U.S. didn't have enough to go after DiFronzo
April 26, 2005
One of the more intriguing aspects of the massive federal indictment targeting the Chicago mob is who was not hit with charges Monday:
Reputed mob boss John "No Nose" DiFronzo.
Mobster-turned-informant Nick Calabrese supplied information to the feds about the aging reputed gangster, but DiFronzo was able to escape the government's dragnet because prosecutors did not believe they had enough evidence at this time to pursue criminal charges, sources said.
"The U.S. attorney's office wouldn't indict it," said one source.
DiFronzo, 76, remains one of the few alleged Outfit heavy-hitters still standing.
But he's no Teflon Don.
He has more than two dozen arrests and several convictions under his belt. In his most recent trouble with the law, DiFronzo was convicted in 1993 in a scheme to infiltrate an Indian casino.
There are different stories as to how DiFronzo earned his nickname.
One involves being shot in the nose by cops more than 50 years ago in a botched armed robbery attempt.

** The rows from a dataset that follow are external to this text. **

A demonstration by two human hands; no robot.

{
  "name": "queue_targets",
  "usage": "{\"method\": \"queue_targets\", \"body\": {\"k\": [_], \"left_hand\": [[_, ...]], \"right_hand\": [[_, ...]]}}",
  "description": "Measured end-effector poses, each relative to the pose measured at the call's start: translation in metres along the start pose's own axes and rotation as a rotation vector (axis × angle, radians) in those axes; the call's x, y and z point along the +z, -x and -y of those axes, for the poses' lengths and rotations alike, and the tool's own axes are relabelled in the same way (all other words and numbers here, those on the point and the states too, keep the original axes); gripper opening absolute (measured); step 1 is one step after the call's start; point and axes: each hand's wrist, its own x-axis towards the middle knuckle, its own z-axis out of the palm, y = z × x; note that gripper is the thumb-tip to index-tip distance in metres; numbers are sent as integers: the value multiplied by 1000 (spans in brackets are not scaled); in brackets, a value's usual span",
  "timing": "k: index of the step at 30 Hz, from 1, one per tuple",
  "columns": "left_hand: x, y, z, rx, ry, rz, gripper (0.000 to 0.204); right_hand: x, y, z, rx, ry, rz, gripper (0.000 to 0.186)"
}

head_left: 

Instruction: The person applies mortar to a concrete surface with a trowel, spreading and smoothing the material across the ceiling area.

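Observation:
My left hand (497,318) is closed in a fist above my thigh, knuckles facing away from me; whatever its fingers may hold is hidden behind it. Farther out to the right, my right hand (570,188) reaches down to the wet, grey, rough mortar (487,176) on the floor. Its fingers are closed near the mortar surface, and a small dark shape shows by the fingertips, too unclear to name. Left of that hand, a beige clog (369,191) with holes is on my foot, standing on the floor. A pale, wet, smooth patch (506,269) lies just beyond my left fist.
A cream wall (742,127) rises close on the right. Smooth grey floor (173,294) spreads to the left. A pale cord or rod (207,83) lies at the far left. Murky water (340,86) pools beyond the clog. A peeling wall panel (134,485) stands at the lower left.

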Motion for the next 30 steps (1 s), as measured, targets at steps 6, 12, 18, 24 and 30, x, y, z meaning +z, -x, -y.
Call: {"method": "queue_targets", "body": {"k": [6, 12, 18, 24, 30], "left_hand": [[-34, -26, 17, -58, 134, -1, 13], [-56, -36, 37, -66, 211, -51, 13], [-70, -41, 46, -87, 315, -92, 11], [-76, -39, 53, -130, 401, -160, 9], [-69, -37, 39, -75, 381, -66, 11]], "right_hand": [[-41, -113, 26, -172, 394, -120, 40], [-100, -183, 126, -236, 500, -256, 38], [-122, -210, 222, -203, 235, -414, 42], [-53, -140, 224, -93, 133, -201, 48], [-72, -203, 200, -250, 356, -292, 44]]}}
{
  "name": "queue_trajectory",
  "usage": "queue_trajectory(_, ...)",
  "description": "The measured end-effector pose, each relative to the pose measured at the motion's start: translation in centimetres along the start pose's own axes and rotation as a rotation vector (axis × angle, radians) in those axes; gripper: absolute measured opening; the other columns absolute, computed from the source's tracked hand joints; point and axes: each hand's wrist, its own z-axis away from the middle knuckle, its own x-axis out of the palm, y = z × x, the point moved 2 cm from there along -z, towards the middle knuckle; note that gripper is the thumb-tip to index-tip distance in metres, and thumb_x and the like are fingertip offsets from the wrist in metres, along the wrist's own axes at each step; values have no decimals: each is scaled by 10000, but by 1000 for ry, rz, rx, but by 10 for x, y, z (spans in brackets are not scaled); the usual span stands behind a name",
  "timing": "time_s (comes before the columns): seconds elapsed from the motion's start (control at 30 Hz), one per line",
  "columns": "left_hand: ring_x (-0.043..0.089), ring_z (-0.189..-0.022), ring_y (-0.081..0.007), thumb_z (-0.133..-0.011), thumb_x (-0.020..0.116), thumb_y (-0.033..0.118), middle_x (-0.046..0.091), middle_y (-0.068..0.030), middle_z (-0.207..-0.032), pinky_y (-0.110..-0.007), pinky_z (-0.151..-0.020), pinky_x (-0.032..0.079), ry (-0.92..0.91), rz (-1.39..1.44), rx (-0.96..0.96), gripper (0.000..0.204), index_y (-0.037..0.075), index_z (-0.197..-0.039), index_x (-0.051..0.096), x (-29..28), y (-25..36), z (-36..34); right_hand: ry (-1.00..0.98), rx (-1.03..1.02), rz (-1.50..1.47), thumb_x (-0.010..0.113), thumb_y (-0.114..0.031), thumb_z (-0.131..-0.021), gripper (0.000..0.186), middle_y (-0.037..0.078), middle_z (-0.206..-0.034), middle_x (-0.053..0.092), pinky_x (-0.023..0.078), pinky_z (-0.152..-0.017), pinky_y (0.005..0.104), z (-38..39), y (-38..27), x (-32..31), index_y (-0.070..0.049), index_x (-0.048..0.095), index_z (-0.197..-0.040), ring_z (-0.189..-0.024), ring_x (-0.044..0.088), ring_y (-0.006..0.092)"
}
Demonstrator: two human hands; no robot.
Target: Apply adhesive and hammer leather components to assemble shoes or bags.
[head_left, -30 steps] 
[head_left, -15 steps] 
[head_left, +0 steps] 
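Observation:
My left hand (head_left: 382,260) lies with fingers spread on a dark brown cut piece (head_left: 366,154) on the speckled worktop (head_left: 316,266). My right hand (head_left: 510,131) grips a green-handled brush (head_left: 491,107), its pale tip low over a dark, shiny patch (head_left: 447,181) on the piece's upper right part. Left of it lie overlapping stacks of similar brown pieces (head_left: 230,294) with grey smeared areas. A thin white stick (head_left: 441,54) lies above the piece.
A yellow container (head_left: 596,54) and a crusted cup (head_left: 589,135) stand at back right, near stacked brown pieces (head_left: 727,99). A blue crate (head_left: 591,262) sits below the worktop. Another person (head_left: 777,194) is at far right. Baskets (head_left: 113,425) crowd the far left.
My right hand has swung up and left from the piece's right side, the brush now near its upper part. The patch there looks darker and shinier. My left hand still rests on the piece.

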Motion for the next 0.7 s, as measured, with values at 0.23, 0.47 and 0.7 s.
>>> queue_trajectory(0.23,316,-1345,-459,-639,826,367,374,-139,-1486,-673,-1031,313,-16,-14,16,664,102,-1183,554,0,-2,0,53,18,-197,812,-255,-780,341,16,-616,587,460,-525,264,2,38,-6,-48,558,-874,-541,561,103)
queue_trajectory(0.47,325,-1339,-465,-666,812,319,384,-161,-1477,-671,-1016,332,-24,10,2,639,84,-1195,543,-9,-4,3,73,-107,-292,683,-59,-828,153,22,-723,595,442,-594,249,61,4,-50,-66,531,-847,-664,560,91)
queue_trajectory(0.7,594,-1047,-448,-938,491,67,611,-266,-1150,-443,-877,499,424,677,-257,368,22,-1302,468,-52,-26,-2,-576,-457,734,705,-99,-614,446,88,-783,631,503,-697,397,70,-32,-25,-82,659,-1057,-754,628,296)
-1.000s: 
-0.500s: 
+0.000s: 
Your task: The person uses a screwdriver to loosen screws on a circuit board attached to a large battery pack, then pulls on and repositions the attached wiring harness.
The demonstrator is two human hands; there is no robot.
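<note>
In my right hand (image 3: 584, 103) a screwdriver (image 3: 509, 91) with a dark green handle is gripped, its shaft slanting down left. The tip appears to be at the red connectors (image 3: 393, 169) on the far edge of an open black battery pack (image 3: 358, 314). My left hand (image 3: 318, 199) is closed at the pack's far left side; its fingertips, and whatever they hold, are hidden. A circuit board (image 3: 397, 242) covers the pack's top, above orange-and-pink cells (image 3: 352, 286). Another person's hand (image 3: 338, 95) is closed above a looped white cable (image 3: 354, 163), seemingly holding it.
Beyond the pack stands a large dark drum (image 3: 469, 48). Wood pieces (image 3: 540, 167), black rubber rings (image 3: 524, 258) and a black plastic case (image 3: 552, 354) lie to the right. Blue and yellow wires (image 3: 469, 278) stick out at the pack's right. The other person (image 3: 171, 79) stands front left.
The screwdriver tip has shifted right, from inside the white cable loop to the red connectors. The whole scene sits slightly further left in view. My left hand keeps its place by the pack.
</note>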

Another has him slicing off a chunk of his nose while smashing the front window of a store.
He moved up through the ranks of the underworld and now is regarded to be, if not the top mobster in the city, one of the top three.
A neighborly guy
In recent years, he's had diverse business interests.
He has worked at a Northwest Side car dealership, owned property in Elmwood Park housing a gun shop and managed a River Grove apartment building, sources said.
He has a unit in that apartment building, and he or family members have had other residences in McHenry County and southern Wisconsin, sources said.
One brother, Peter, is a reputed mobster whose wife owns a successful construction and waste hauling company, D&P, which is known for its red, white and blue rolloff trash containers. Another brother, Joseph, is in federal prison on a drug conviction.
John DiFronzo has been described as ruthless and cunning, but he's also been described as gentlemanly, even by a former FBI agent who relayed how DiFronzo used to mow the lawn of a friend and never seemed to take law enforcement's pursuit of him too personally.
A River Grove tenant said DiFronzo sometimes clears the sidewalk when it snows and has been known to respond to plumbing emergencies.
DiFronzo did not, however, respond to interview requests.